## Study material
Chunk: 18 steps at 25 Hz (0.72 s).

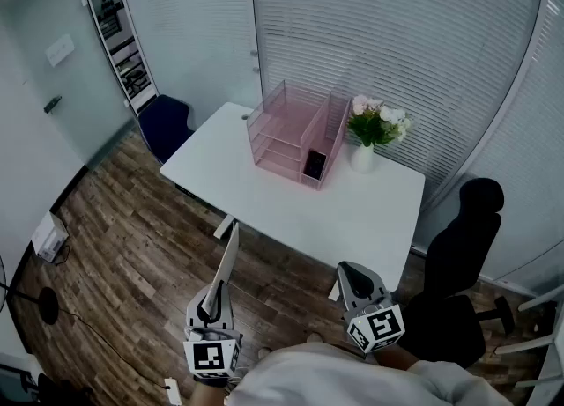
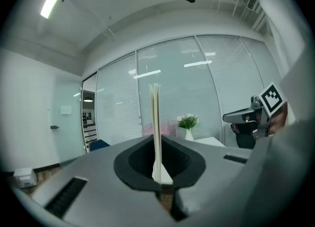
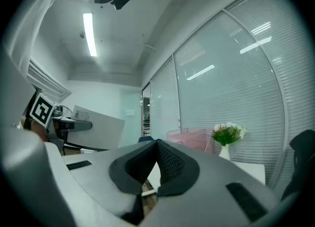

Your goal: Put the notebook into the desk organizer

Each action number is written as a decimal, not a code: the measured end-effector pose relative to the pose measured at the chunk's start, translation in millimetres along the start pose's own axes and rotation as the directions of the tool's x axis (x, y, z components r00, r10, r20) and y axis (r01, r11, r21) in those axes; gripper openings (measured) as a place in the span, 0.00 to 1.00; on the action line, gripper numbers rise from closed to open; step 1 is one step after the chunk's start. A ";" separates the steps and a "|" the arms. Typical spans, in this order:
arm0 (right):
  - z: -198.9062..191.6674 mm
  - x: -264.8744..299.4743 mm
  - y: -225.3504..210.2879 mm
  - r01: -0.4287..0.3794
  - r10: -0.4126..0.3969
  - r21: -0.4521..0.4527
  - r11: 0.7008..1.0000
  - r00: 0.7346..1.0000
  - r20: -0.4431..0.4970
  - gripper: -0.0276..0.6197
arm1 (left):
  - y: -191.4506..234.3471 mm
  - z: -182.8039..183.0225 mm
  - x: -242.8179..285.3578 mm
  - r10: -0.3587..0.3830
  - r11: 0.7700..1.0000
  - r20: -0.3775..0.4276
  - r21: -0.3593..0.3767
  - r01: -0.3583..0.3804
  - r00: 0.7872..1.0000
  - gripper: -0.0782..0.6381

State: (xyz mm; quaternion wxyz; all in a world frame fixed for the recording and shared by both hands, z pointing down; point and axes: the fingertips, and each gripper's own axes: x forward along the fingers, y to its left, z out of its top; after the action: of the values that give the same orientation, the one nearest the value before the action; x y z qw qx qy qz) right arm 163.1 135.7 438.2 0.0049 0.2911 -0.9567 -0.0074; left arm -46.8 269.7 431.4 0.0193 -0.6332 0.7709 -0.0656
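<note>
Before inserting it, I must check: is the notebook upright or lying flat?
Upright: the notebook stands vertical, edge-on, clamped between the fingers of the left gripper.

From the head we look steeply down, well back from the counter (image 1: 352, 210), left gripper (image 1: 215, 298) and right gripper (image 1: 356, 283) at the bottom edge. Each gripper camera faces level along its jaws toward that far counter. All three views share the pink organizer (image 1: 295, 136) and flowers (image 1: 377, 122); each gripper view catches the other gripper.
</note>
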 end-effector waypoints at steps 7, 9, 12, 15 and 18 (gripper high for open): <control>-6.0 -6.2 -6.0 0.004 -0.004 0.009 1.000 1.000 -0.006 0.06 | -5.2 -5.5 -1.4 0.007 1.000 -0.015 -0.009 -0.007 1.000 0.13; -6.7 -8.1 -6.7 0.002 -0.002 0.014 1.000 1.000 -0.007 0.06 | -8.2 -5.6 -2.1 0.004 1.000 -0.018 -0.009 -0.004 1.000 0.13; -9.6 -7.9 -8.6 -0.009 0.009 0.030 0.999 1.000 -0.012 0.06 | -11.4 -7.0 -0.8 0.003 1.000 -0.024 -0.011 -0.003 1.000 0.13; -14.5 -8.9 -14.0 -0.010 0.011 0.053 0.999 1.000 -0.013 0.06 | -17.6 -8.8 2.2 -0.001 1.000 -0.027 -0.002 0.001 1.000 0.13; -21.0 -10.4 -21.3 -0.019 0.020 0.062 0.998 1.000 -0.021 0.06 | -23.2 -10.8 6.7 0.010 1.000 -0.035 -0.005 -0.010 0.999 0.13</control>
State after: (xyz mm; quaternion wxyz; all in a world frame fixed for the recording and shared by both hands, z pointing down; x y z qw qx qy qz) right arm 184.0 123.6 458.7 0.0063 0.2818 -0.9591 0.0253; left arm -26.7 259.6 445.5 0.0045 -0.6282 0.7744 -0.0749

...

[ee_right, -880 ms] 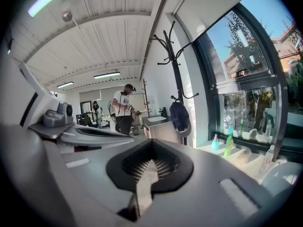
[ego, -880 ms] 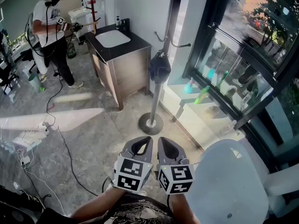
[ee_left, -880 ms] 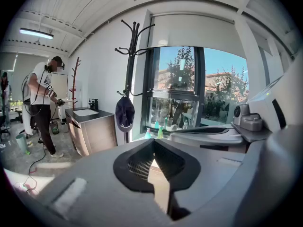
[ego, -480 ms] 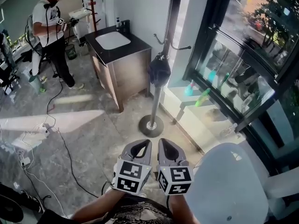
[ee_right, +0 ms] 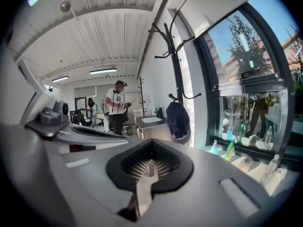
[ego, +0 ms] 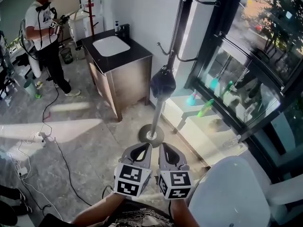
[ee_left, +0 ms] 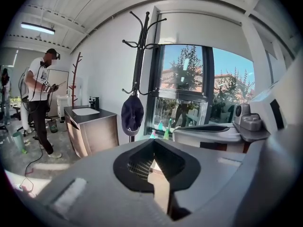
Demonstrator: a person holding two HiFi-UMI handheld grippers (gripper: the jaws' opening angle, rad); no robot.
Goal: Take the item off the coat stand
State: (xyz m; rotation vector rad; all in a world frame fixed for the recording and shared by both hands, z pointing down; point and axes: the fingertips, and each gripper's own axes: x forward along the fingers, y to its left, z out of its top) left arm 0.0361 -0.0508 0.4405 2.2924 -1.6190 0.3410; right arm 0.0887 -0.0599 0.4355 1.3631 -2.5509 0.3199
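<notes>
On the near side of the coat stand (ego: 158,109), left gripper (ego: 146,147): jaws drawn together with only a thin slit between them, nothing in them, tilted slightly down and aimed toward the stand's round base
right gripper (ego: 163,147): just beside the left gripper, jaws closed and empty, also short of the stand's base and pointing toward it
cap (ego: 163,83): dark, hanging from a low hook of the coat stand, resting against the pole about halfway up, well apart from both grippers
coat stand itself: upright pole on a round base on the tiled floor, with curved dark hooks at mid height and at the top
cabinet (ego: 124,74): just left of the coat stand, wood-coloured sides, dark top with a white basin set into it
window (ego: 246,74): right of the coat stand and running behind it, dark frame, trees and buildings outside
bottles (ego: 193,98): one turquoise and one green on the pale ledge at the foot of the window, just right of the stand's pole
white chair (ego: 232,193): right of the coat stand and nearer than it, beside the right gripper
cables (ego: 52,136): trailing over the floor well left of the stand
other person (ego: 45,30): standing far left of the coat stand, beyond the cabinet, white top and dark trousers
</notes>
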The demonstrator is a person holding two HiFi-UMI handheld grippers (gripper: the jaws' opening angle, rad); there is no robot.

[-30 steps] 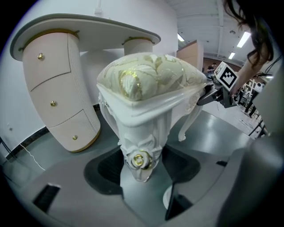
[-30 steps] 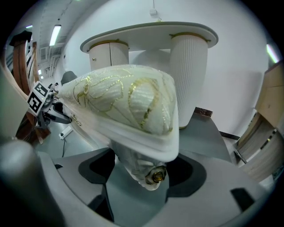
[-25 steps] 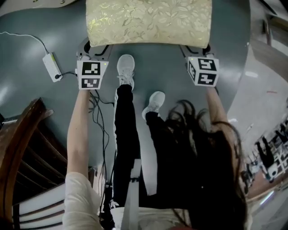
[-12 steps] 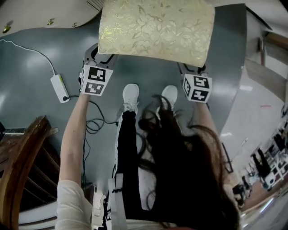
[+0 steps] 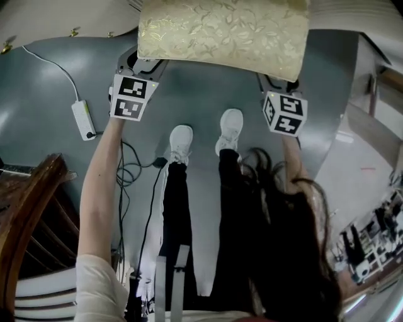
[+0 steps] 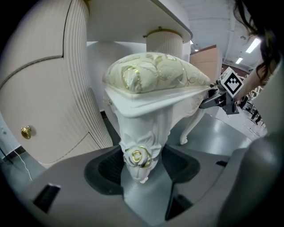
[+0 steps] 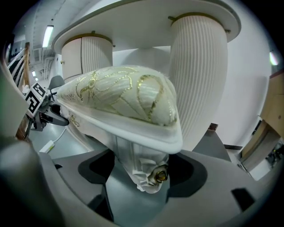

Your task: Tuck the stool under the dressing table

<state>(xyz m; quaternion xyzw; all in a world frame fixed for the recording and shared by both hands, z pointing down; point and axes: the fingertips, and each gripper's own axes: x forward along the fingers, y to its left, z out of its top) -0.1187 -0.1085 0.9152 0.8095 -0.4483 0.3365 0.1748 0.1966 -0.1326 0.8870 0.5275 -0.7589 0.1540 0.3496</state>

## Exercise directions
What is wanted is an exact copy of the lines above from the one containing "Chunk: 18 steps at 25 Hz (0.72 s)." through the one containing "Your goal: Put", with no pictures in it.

## Answer to this task
Chunk: 18 steps at 25 Hz (0.72 s).


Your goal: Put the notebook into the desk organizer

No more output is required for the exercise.